Preheat oven to 350°F (176°C). Butter and flour a 9-inch springform pan.

Beat the butter in a large bowl with an electric mixer until creamy. Gradually add 3/4 cup granulated sugar and beat until fluffy. Beat in the egg. Add the vanilla and mix to combine.

Whisk together the flour, baking powder, and salt in a bowl. Gradually add the flour to the butter mixture in 3 additions, alternating with the milk, beating well after each addition. Stir in the zest. Pour the batter into the prepared pan and smooth the surface with a spatula.

Arrange the apple slices in a circle on top of the batter, starting at the edge of the pan and standing them on end with the narrow point in the batter, then fill in the center with as many slices as you can fit. The apples should be quite close together and cover most of the batter. Sprinkle the remaining 2 tablespoons granulated sugar over the apples.

Bake for 50 to 60 minutes, until a toothpick inserted into the cake (not the apples) comes out clean. Place the pan on a wire rack, remove the outer ring, and allow the cake to cool. Dust the cake with confectioners’ sugar just before serving, if you like.

Print RecipeBuy the Canal House Cooking Vol., No. 7: La Dolce Vita cookbook

Want it? Click it.

Recipe Testers' Reviews

My husband declared with much pomp and circumstance that this cake is his favorite thing I’ve have ever baked. I kid you not. And I agree. This cake made me his kitchen superhero and that’s the hallmark of a great recipe. Delicious! I must memorize it.

This is a very plain yet very pretty little cake. Simple, straightforward preparation and simple, straightforward flavor, in which apple is the star. No cinnamon, nutmeg, or brown sugar, so definitely select tasty apples. One surprise: I didn’t expect the cake to look quite so pretty. The apples sink into the cake in places and, aided by the sugar on top, leave slightly lacy, almost crunchy edges, which are pleasing on their own and great for a little vanilla ice cream to settle into.

This is a lovely snack cake. It’s simple to make, not too sweet, and is really nice with tea or coffee, morning or afternoon.

All my tasters enjoyed this one. I heard lots of mmms while everyone was enjoying his or her slice. I found the instructions for how to place the apple slices a bit confusing, though I understood better after looking at the photo. Mine wasn’t quite as pretty as in the photo but this didn’t deter from the taste. I’ll definitely be making this one again. The zest gave it such a bright flavor.

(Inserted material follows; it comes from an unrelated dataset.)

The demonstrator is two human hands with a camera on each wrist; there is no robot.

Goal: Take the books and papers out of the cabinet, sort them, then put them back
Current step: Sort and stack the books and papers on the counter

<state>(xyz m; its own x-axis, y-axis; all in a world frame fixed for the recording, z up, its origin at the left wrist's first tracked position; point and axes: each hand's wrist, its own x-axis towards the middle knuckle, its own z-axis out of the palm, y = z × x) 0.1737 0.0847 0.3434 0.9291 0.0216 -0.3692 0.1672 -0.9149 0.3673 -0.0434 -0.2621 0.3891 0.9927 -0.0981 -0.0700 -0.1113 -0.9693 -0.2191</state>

This is a very happy cake. Even though the apples I used weren’t the best and they sunk into the cake, I still had to stop myself from going back for a second piece. The cake itself is tender and moist and stays that way for a few days thanks to those lovely apples. Don’t skimp on the lemon zest—it adds a lovely zip. Oh, and 2 large Golden Delicious were plenty for ringing the top of the cake.

Apple Cake—a simple name for a simply delicious cake. I was curious about this recipe, as for years I’ve been making “Teddie’s Apple Cake” of New York Times Cookbook fame and wanted to see how a recipe from The Canal House folks stacked up against a classic. In short, this beauty didn’t disappoint. This cake is at once simpler and fancier than Teddie’s. Simpler in that it has a pared-down flavor profile of just lemon and apple, but fancier in the way it shows its apples to the world, spiraling inward across the top of the cake. I used 3 fairly large Golden Delicious apples, sliced to about 1/2 inch at the outside edge, and they fit beautifully with only 2 slices to spare. The batter is a breeze to concoct and is easily spread into the pan. The apples, which at first seem to overwhelm the batter, nestle in nicely as the cake rises to partially encase them when cooking. In the end, the golden crust of the batter, crunchy with crystallized sugar, covers about half of each apple slice, leaving the balance exposed in a beautiful pattern. Upon cutting, the cake seems a bit dry to the eye, but once in the mouth is meltingly tender, kept moist by the juice of the apples. As for taste, the generous addition of lemon zest was a perfect sweet-citrusy complement to the fruit, and allowed the cake to achieve a balance that we enjoyed morning, noon, and night. Yes, this cake is delicious as breakfast! The recipe states a baking time between 50 and 60 minutes, but mine was done at 45, so do start checking for doneness early. For its simplicity and elegance, this cake is a must for sure.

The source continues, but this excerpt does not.